Prinsip mendasar di balik fasisme masa kini adalah Darwinisme, yang dimunculkan seakan-akan suatu teori ilmiah meski tidaklah demikian adanya. Namun, Darwinisme, yang menyatakan klaim-klaim seperti “manusia adalah hewan yang telah berkembang sempurna”, “beberapa ras telah tertinggal dalam proses evolusi”, dan “melalui seleksi alam, yang kuat akan bertahan dan yang lemah tersingkir”, telah menjadi sumber bagi banyak ideologi berbahaya sepanjang abad ke-20, terutama fasisme.

2. Fasisme di Abad Ke-20

Segera setelah akhir Perang Dunia I, rezim fasis pertama di abad ke-20 dibangun di Italia oleh Benito Mussolini. Ia diikuti oleh Hitler di Jerman dan Franco di Spanyol. Pada tahun 1930-an, fasisme menjadi sebuah ideologi politik yang populer, partai-partai fasis baik besar ataupun kecil didirikan di banyak negara, dan kaum fasis berkuasa di Austria dan Polandia, sehingga seluruh Eropa dipengaruhi oleh fasisme.

Ada banyak kesamaan antara fasisme di Eropa, di mana contoh fasisme yang paling jelas terlihat, dengan fasisme di Amerika Latin dan Jepang, yang gerakannya juga mengakar dan tumbuh subur. Secara umum, fasisme memanfaatkan kondisi kekacauan dan ketidakstabilan dalam sebuah negara untuk menunjukkan diri kepada rakyat sebagai ideologi penyelamat. Begitu pemerintahan fasis terbentuk, rakyat dikendalikan dengan kombinasi ketakutan, penindasan, dan teknik-teknik cuci otak.

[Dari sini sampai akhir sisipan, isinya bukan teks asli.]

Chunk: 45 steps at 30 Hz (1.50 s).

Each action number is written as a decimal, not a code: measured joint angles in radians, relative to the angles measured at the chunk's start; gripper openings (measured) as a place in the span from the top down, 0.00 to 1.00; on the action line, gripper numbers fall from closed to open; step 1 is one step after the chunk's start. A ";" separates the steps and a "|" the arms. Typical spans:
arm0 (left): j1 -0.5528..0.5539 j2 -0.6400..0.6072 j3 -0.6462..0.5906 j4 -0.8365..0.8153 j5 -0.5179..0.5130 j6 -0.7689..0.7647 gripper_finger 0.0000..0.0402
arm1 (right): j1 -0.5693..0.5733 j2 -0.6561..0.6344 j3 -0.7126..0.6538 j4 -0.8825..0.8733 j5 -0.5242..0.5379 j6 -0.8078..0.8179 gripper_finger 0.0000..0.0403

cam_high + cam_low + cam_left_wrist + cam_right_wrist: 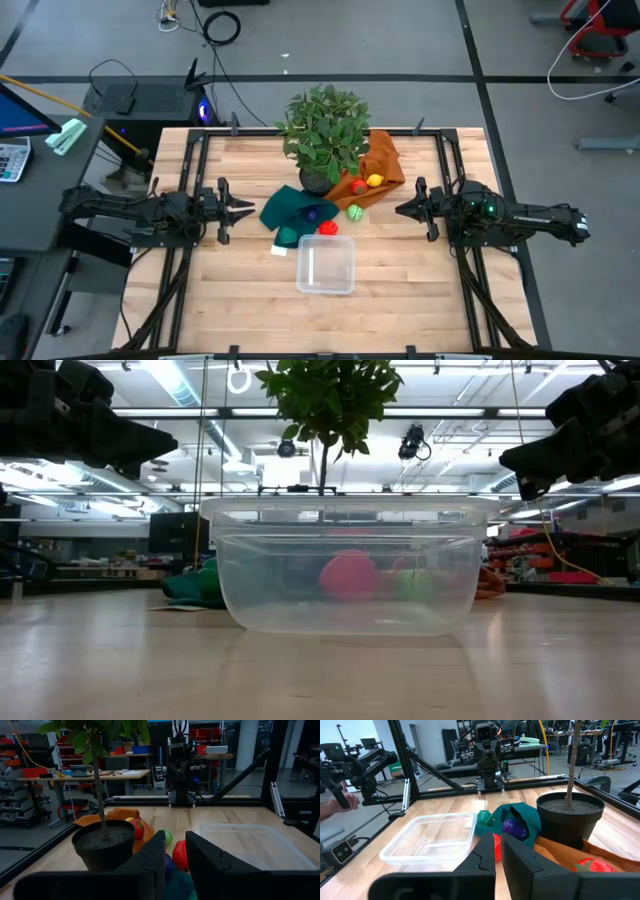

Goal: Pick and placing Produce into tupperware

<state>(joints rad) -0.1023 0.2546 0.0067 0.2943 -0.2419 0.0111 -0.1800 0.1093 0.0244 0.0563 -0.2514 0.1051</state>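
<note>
The clear, shallow, rounded-square plastic tupperware (325, 266) sits empty on the wooden worktop (220, 310), at about six o'clock from the potted green plant (322, 135). A red piece of produce (329, 228) lies just at its twelve o'clock, beside the folded green cloth (288, 211). The left gripper (247, 210) hovers at nine o'clock, fingers narrowly parted, holding nothing. The right gripper (402, 210) waits at three o'clock, fingers closed together, empty.
</note>
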 joint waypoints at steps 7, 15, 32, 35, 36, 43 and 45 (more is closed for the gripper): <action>0.000 0.000 0.000 0.000 0.000 0.000 0.78 | 0.000 0.000 0.000 0.000 0.000 0.000 1.00; 0.000 0.000 0.000 0.000 0.000 0.000 0.79 | 0.000 0.000 0.000 0.000 0.000 0.000 1.00; 0.000 0.000 0.000 0.000 0.000 0.000 0.77 | 0.000 0.000 0.000 0.000 0.000 0.000 1.00; 0.000 0.000 0.000 0.000 0.000 0.000 0.78 | 0.000 0.000 0.000 0.004 0.010 0.000 1.00; 0.000 0.000 0.000 0.000 0.000 0.000 0.78 | 0.000 0.000 0.000 0.004 0.010 0.000 1.00; 0.000 0.000 0.000 0.000 0.000 0.000 0.79 | 0.000 0.000 0.000 0.004 0.013 0.000 1.00; 0.000 0.000 0.000 0.000 0.000 0.000 0.78 | 0.000 0.000 0.000 0.004 0.013 0.000 1.00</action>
<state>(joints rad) -0.1022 0.2550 0.0069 0.2943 -0.2420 0.0109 -0.1802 0.1093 0.0242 0.0601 -0.2386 0.1047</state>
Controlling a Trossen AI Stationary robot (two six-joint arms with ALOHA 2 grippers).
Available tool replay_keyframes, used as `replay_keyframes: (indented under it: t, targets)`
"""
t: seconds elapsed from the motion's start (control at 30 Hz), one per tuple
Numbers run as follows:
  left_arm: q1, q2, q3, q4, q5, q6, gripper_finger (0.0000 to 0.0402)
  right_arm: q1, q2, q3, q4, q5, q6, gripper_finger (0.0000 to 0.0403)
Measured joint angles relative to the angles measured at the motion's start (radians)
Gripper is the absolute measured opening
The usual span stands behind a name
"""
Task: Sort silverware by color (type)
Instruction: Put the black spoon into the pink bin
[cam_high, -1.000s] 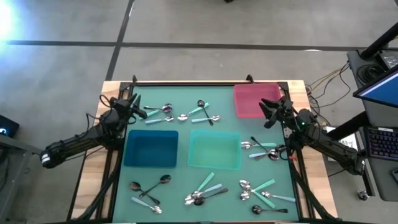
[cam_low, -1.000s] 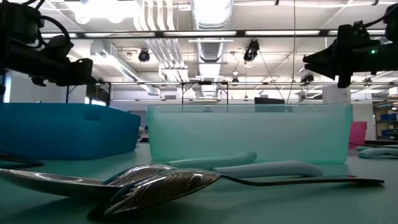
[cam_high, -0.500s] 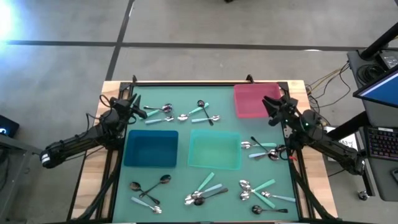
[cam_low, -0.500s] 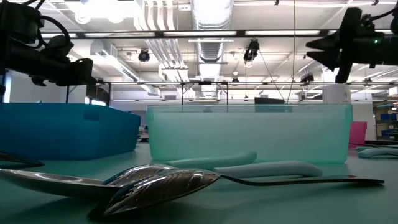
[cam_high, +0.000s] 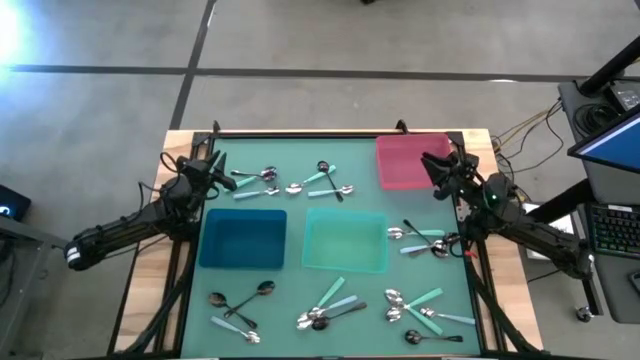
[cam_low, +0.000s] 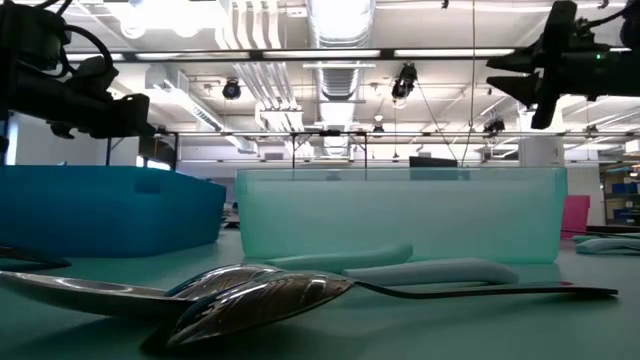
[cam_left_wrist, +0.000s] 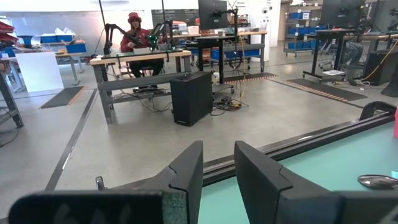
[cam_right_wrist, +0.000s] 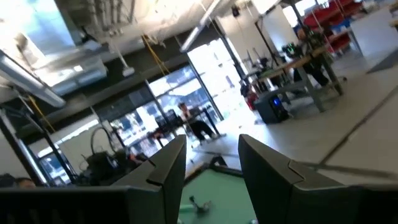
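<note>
The silverware lies in loose clusters on the green mat: one at the far side (cam_high: 300, 182), one at the right (cam_high: 420, 238), and three along the near edge (cam_high: 238, 305), (cam_high: 328, 308), (cam_high: 420, 310). It mixes shiny silver, teal-handled and dark spoons. In the low view a silver spoon (cam_low: 250, 295) lies closest. My left gripper (cam_high: 222, 172) (cam_left_wrist: 219, 149) hovers open at the far left, beyond the blue bin. My right gripper (cam_high: 432, 170) (cam_right_wrist: 212, 146) hovers open over the pink bin's near edge, high in the low view (cam_low: 510, 75). Neither has anything between its fingers.
Three square bins stand on the mat: blue (cam_high: 243, 262) at centre left, teal (cam_high: 345, 264) in the middle, pink (cam_high: 400, 182) at the far right. A black frame rail (cam_high: 300, 131) borders the mat. People sit at desks in the room beyond.
My right gripper has risen a little above the pink bin, rolled about its own axis and tipped slightly upward, staying open. The spoons and bins have not moved.
</note>
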Motion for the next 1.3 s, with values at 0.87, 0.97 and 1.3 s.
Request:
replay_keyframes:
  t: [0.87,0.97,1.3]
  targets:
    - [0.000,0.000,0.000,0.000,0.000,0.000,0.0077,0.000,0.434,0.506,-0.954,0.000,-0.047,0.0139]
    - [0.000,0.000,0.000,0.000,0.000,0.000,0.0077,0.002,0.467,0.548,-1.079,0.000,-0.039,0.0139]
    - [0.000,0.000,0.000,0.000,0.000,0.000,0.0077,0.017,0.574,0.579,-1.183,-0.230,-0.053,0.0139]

Krisis Sosial: Lahan Subur bagi Fasisme

Pada dasarnya, kemiskinan Italia akibat perang Dunia I adalah faktor terpenting dalam perkembangan kekuasaan fasisme. Lebih dari 600.000 orang Italia tewas akibat perang itu, dan hampir setengah juta orang menjadi cacat. Bagian terbesar dari populasi terdiri dari para janda yatim piatu. Negara itu tertekan oleh resesi ekonomi dan angka pengangguran yang tinggi. Walau bangsa Italia menderita kerugian besar dalam perang, mereka hanya mencapai sebagian kecil dari tujuan mereka. Seperti halnya negara-negara lain yang lelah akibat perang, bangsa Italia merindukan untuk memiliki kembali kehormatan dan keagungan mereka sebelumnya.